But the witch's influence in Indian films and literature goes further back than just fiction or folk tales. In India, witchcraft is deeply rooted in Vedic Hindu religion. Witchcraft - or tantra Sadhna, is a pre-Vedic tradition part of the Tantra sect of Hinduism. Its followers, called Tantriks and Tantrikas, as often associated with witchcraft. While the men have been termed 'sadhu' or ascetic, however, women have often been dubbed as 'witches'.
— Women's Solidarity Through Witchcraft
In a shocking incident of superstitiousness, an elderly woman in Sarkaghat area of Mandi district, Himachal Pradesh, was allegedly persecuted mercilessly for religious reasons by mob in a village. Initial reports suggested that she is aged between 70 -80 years. Villagers allegedly also recorded this act on their phones. The video is now going viral on social media. Furious over such insensitivity towards a helpless old woman, people demanded stern action against all culprits.
In the video, an elderly woman can be seen with her face blackened, and a shoe garland around her neck. She is being forced to run in front of the rath (chariot) of the deity. Villagers are playing traditional instruments and chanting the name of the deity. In their local dialect, villagers are calling her a tantric and cursing and abusing her. She is alleged of worshiping 'Mashaan'. The lady is pleading for mercy and asking for water.

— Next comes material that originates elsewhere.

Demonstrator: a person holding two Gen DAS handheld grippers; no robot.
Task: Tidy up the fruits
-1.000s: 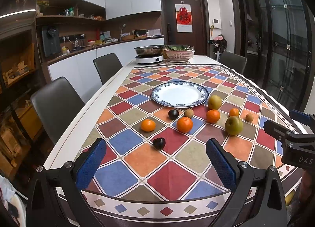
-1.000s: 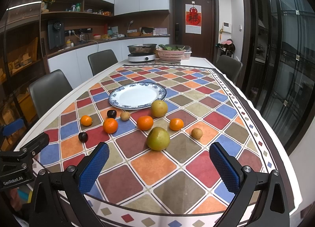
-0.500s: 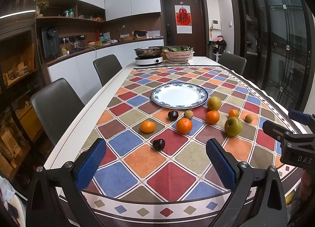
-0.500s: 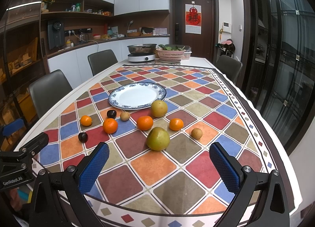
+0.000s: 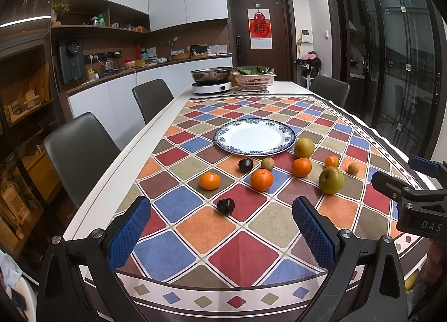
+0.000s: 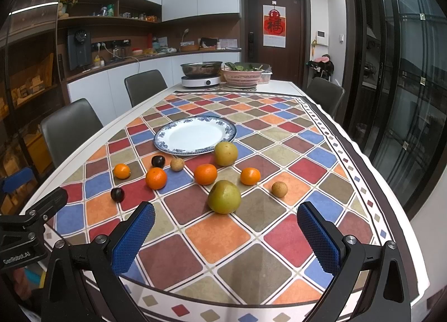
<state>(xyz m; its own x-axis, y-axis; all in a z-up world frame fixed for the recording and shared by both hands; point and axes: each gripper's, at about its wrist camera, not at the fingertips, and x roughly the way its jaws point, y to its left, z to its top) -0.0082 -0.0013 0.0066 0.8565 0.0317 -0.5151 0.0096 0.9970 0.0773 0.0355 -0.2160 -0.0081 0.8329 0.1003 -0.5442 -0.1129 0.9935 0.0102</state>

In her village, there is a temple of a deity. There is no permanent priest in the temple for the past couple of years. Taking advantage of it, some people have been acting as agents of the deity. These people branded this elderly woman as a 'Dayan' and instigated the villagers, reports said.
First, her house was ransacked recently. Later, she was again targeted, exposed to ill-treatment and humiliation publicly.
The reports said that earlier this woman had made a complaint to the panchayat regarding some people branding her as Dayan and harassing her. However, she was threatened with dire consequences in the name of the deity and made to withdraw her complaint.
— Elderly Woman in Himachal's Mandi Branded 'Dayan' (Witch), Persecuted Mercilessly by Villagers
BHILWARA, India (Thomson Reuters Foundation) - Gulabi Kumawat was an elderly widow living in a modest home in India's Rajasthan state, until the day she was branded a witch by fellow villagers and her life went catastrophically wrong.
Beaten. Buried. She was set alight and left for dead.
— Witches beaten, buried, burned for land in princely Indian state
Well, there you have it.
The true horrors of the dayan.
Here are a few more links to read up and watch to learn more about the battle some women are facing in parts of rural India.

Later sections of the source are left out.